A number of big trees in California had tunnels dug through them in the late 1800s and early 1900s. The tunnel allowed tourists to drive, bike, or walk through the tree. The tunneling inflicted severe damage to the health and strength of the trees. The tunnels were cut to stimulate automobile tourism. Because of the damaging effects of carving through trees, the practice of creating tunnel trees has long passed.

===Giant sequoias===
The other giant sequoia drive-through tree has also fallen:

- Pioneer Cabin Tree fell in 2017 in Calaveras Big Trees State Park

But two walk-through tunnel trees still stand:

- California Tunnel Tree in Mariposa Grove, Yosemite National Park. The California Tunnel Tree's passageway was dug in 1895 to allow horse-drawn stagecoaches to pass through the tree. Today, people can walk or bike through it.
- A dead tunnel tree in Tuolumne Grove, Yosemite National Park.
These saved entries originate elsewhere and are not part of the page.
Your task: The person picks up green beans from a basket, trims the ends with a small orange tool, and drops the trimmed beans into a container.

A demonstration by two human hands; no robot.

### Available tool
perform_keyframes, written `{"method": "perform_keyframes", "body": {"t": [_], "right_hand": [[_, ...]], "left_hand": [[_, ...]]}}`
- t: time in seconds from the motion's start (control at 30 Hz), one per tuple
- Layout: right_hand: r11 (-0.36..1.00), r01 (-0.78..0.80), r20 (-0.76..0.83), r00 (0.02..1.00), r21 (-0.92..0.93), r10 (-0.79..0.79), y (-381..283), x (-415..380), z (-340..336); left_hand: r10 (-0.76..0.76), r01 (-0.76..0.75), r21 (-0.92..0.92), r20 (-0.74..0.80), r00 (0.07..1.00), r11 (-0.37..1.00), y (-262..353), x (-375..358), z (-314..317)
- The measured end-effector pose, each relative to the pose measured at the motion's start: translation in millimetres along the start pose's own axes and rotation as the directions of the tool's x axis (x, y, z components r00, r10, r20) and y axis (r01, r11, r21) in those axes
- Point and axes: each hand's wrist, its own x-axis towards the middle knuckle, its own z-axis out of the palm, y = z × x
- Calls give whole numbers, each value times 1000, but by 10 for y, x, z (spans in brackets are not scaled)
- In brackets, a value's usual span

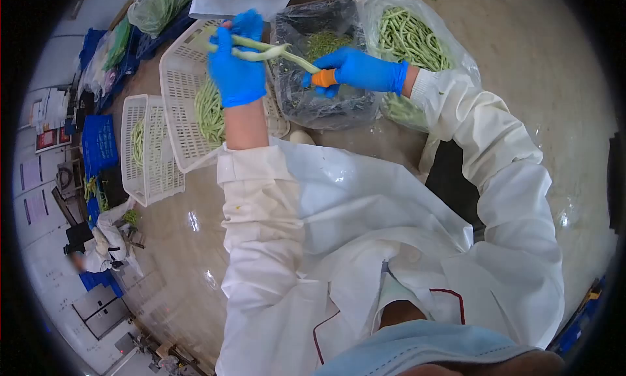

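Observation:
My left hand point(238, 66), in a blue glove, is closed around several long green beans point(264, 51) above the edge of a white basket. The beans stretch across to my right hand point(362, 70), also blue-gloved. That hand grips a short orange handle point(324, 78) against the bean ends; its blade, if any, is hidden. Below the beans stands a crate lined with clear plastic point(290, 109), with small green trimmings point(321, 45) inside.
A white basket point(176, 83) holding beans point(210, 112) stands at left, beside a smaller white basket point(156, 171). An open clear bag of green beans point(411, 40) lies at right. Another person in white point(107, 242) is at far left, near blue crates point(100, 144).

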Motion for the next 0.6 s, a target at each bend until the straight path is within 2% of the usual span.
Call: {"method": "perform_keyframes", "body": {"t": [0.03, 0.07, 0.1, 0.13, 0.17, 0.2, 0.23, 0.27, 0.33, 0.43, 0.53, 0.6], "right_hand": [[998, -39, -13, 999, -59, 39, 11, 10, -7], [975, -32, -74, 997, -220, 16, 69, 29, -66], [926, -37, -133, 991, -376, -15, 163, 48, -168], [853, -53, -188, 981, -519, -54, 196, 32, -226], [817, -36, -201, 975, -576, -98, 236, 7, -256], [775, -21, -210, 967, -632, -145, 242, -13, -280], [729, -9, -215, 958, -685, -190, 224, -25, -291], [732, 14, -210, 954, -681, -213, 215, -29, -299], [740, 56, -198, 948, -671, -251, 101, -50, -278], [791, 69, -196, 953, -608, -233, -99, -94, -295], [805, 209, -261, 875, -556, -407, -52, -53, -412], [803, 208, -252, 880, -558, -403, -47, -57, -476]], "left_hand": [[82, -78, 96, -39, 996, 992, 96, 61, -90], [165, -150, 192, -69, 984, 970, 142, 107, -165], [226, -184, 373, -73, 971, 909, 192, 82, -133], [285, -207, 541, -64, 956, 815, 283, 25, -60], [343, -221, 690, -42, 939, 690, 340, 4, -21], [227, -189, 842, 81, 971, 506, 266, 44, -156], [188, -407, 854, 363, 913, 325, 161, -1, -108], [95, -613, 775, 606, 790, 151, -11, -83, -55], [-169, -549, 776, 613, 772, 311, -327, -273, 16], [-285, -362, 889, 438, 853, 281, -373, -287, 46], [-263, -244, 935, 311, 914, 257, -245, -218, 71], [-279, -191, 940, 271, 921, 284, -200, -227, 92]]}}
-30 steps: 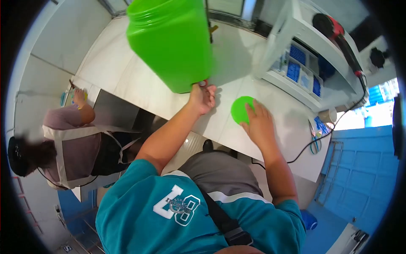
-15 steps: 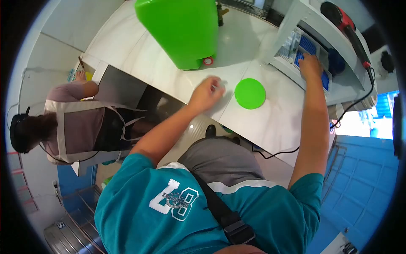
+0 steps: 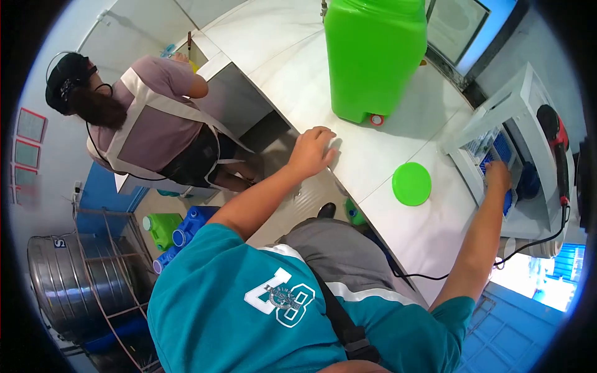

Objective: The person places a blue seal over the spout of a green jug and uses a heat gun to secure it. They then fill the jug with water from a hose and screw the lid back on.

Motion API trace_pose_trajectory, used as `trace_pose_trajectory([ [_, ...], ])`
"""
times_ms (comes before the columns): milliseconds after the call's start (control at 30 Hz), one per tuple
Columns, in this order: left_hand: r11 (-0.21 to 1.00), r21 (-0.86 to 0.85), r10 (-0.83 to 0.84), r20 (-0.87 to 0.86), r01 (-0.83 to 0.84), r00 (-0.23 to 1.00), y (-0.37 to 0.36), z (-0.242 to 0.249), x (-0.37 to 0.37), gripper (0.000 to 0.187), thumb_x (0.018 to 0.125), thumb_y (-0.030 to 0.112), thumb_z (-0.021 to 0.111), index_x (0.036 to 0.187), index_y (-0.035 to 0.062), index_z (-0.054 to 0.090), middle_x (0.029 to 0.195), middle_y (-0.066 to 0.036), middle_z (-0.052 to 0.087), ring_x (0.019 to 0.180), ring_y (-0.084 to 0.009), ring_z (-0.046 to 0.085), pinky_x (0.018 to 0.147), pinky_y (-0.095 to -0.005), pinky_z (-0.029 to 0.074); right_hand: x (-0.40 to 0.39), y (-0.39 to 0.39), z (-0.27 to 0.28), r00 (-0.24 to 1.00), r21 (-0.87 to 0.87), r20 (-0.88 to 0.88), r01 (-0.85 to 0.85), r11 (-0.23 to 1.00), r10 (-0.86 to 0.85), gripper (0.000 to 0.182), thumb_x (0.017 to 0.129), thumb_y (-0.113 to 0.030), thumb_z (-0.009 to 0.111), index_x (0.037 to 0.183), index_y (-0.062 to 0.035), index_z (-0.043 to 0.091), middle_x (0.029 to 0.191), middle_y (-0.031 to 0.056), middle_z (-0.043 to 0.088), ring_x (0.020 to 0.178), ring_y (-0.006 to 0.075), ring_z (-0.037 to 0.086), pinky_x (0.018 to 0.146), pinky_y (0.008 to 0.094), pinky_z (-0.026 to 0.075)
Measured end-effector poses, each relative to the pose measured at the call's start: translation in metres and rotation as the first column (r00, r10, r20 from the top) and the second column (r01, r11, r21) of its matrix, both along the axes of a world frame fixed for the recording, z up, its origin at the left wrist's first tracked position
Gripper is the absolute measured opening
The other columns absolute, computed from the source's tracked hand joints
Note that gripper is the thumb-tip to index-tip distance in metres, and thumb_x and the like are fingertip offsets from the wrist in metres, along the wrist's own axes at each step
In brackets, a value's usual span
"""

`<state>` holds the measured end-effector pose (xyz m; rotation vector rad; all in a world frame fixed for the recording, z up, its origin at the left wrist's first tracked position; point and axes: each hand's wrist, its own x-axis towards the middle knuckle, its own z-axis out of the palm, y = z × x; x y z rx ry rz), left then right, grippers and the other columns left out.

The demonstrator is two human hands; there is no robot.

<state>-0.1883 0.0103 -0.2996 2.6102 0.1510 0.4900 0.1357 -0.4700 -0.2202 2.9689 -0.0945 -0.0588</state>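
My left hand [image 3: 314, 152] rests at the front edge of the white marbled counter [image 3: 280, 74], its fingers apart and nothing in them. My right hand [image 3: 498, 176] reaches into a white shelf unit [image 3: 460, 146], among blue ridged pieces [image 3: 501, 147] in its compartments. The fingertips are partly hidden there, so whether they grip anything cannot be seen. Between my hands a round green lid [image 3: 411, 184] lies flat on the counter. Beyond it stands a large green container [image 3: 373, 59] with a red and white cap [image 3: 377, 120] low on its front.
On the shelf unit hangs a black and red heat-gun-like tool [image 3: 555, 137], its black cable [image 3: 528, 250] running over the counter. A person in an apron [image 3: 155, 124] works at the left. Green [image 3: 163, 229] and blue jugs [image 3: 194, 225] stand behind me, by a steel tank [image 3: 81, 280].
The view has turned, shifting the counter things rightward. My left hand has come back to the counter's edge and its fingers have opened out. My right hand stays inside the shelf unit.
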Motion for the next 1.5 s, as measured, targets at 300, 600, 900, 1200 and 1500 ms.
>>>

The dead tunnel tree in Tuolumne Grove was the first standing sequoia to be tunneled.

Many people believe "the tree you can drive through" is in Sequoia National Park. Sequoia never had a standing drive-through tree, but it does have the Tunnel Log, which was cut in 1938 through a sequoia that fell along the Crescent Meadow Road in Giant Forest.

===Coast redwoods===
- Chandelier Tree – another tunnel tree, but a coast redwood, not a giant sequoia
- Two other drive-through coast redwood trees (taller and more slender than giant sequoias) still stand. These are along US 101 in northern California, in Klamath and Myers Flat.